El gesto de Godín avisando a sus compañeros que Messi estaba lesionado generó polémica en España, pero el deporte está plagado de avivadas como el gol de Maradona con la mano a los ingleses en el mundial de 1986

En 1968, Vélez Sarsfield fue campeón argentino tras ganarle una final a River Plate. La estrella del conjunto de Liniers era el cordobés Daniel Willington. Imparable pero muy temperamental, entraba no bien le hicieran la mínima cosa. Por eso River había planificado buscarlo para que lo expulsaran. ¿Y a quién mandaron? Al fenómeno de Luis Cubilla. En una incidencia Luis cayó junto a Willington y con la clásica picardía que el negro tenía adentro de la cancha, cuando se estaba reincorporando, lo mordió bien fuerte en la espalda. Cuando estuvieron de pie, Willington se dio vuelta y Cubilla pensó: “lo hice entrar, me va a pegar una trompada”. Pero el jugador de Vélez, con el clásico tonito cordobés de alargar las sílabas lo miró fijo y le dijo: “que hacé Neeegro, ahora que le digo a mi muuujer”.

¿A qué viene el cuento? A que España está escandalizada por el gesto que captaron las cámaras de televisión que le hizo Diego Godín a sus compañeros para marcar a Lionel Messi en el partido de ida de la final de la Supercopa. Lio sintió una molestia muscular y mientras él se tomaba el sector del dolor, la televisación de Al Jazeera captó unas imágenes que levantaron polémica. En las mismas se muestra a Diego Godín, en las espaldas de Messi, hablándole a Miranda, su compañero de zaga. Sí bien no se escucha que le dice, el uruguayo realiza dos gestos claros: primero, se toma el mismo sector que Messi y lo señala; posteriormente, cierra su puño y hace un gesto de golpe. Las imágenes se trasladaron a las redes sociales con la pregunta: ¿Godín mandó a pegarle a Messi? La red social Twitter estalló.

El zaguero desmintió toda posibilidad de querer hacerle daño a su colega (ver nota aparte), pero la polémica quedó instaurada. Y con ella una gran pregunta: ¿el fútbol es para los vivos?

El ambiente del fútbol está plagado de hechos donde primero está la viveza, en procura del resultado, ante la honestidad. Forma parte del deporte. Como el gol de Maradona con la mano a los ingleses.  Los gritos de Bilardo en la Copa América para que “mataran” al imparable Ruben Sosa, o el agua de dudosa procedencia que le dio de beber a los brasileños en el Mundial de 1990. Y la memorable mano de Suárez ante Ghana.

El 5 de agosto de 1997, en el Estadio Olímpico de Münich, el equipo local Münich 1860 derrotaba 2-1 a Karlsruher.

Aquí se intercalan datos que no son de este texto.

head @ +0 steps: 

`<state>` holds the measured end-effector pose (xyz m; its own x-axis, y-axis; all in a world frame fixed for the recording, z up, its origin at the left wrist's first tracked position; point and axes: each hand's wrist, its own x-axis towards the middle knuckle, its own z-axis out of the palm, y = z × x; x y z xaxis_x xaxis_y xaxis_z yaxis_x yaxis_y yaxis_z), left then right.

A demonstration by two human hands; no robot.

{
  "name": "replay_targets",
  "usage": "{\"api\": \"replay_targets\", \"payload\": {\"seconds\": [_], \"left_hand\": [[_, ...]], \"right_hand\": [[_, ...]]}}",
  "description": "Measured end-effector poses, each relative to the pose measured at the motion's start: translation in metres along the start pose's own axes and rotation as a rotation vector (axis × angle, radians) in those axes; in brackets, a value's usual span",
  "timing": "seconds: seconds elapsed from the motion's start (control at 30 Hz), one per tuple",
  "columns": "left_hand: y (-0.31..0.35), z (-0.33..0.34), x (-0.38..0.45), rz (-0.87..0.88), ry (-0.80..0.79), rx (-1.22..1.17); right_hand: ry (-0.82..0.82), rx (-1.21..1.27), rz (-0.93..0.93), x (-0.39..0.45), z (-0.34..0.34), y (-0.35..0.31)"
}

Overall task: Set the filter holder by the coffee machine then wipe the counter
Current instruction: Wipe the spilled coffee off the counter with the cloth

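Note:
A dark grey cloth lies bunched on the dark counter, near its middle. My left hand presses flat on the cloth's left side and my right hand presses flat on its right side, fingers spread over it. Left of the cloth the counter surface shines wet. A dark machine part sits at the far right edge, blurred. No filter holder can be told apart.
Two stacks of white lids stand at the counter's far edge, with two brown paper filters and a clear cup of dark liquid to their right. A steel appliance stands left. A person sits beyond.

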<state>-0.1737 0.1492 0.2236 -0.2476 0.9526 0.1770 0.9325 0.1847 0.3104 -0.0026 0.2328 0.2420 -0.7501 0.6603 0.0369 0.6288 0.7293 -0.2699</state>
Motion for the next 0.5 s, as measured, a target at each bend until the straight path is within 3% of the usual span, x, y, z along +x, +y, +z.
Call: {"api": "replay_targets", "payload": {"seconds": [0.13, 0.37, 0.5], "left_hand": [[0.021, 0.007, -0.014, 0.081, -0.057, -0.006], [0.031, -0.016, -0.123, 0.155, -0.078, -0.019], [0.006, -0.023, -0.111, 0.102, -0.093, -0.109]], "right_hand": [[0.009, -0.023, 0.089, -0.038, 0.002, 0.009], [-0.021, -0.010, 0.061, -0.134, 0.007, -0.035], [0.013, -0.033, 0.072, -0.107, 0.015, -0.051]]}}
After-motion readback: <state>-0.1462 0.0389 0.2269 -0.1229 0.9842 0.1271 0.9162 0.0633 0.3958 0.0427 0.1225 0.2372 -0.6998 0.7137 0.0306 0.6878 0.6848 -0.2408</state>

Sobre el minuto 76 los visitantes se lanzaron en contragolpe y los locales corrieron a provocar un fuera de juego. Se escuchó un pito y los del Münich se detuvieron, pero los del Karlsruher continuaron y lograron el empate. Tras el debate, la conclusión: el gol es válido porque el pito no era del árbitro. El caso llegó al Tribunal Supremo de la Federación Alemana, que dispuso que el encuentro debía  repetirse. Las quejas continuaron y el debate llegó a la FIFA, cuyas directivas no compartían el curioso fallo.

En el marco de esta historia también se puede incluir el partido que Uruguay jugó con Argentina en el Centenario el 13 de noviembre de 2001. Los argentinos, para permitir que Uruguay llegara al repechaje, terminaron tocando para los costados. El estadio despidió a los argentinos aplaudiendo y de pie. Víctor Hugo Morales escribió en su columna en La Nación: “Hubo acuerdo, es cierto. Tácito, bien futbolero y entendible, sin demasiado conocimiento de la psicología”.

A fines de marzo de 1997, Robbie Fowler jugaba para Liverpool y fue a buscar un pelotazo y se encontró con el golero de Arsenal, David Seaman. La pelota siguió de largo, Fowler intentó saltarlo por arriba pero cayó. El árbitro Gerald Sabih cobró penal. Seaman protestó, a su lado Fowler movía la cabeza y los brazos en señal de enojo. “No fue penal, no fue penal”, gesticulaba con la boca despacio y en silencio. El público y sus compañeros lo miraban incrédulos. Antes de ejecutar el penal el delantero se acercó al golero y le pidió disculpas por tener que ejecutar la injusticia. Remató, atajó Seaman pero en el rebote anotó otro compañero. Fowler no festejó. Su actitud fue criticada por algunos de sus compañeros que “solo querían sacar ventaja del penal y hacer  el gol”, dijo Fowler.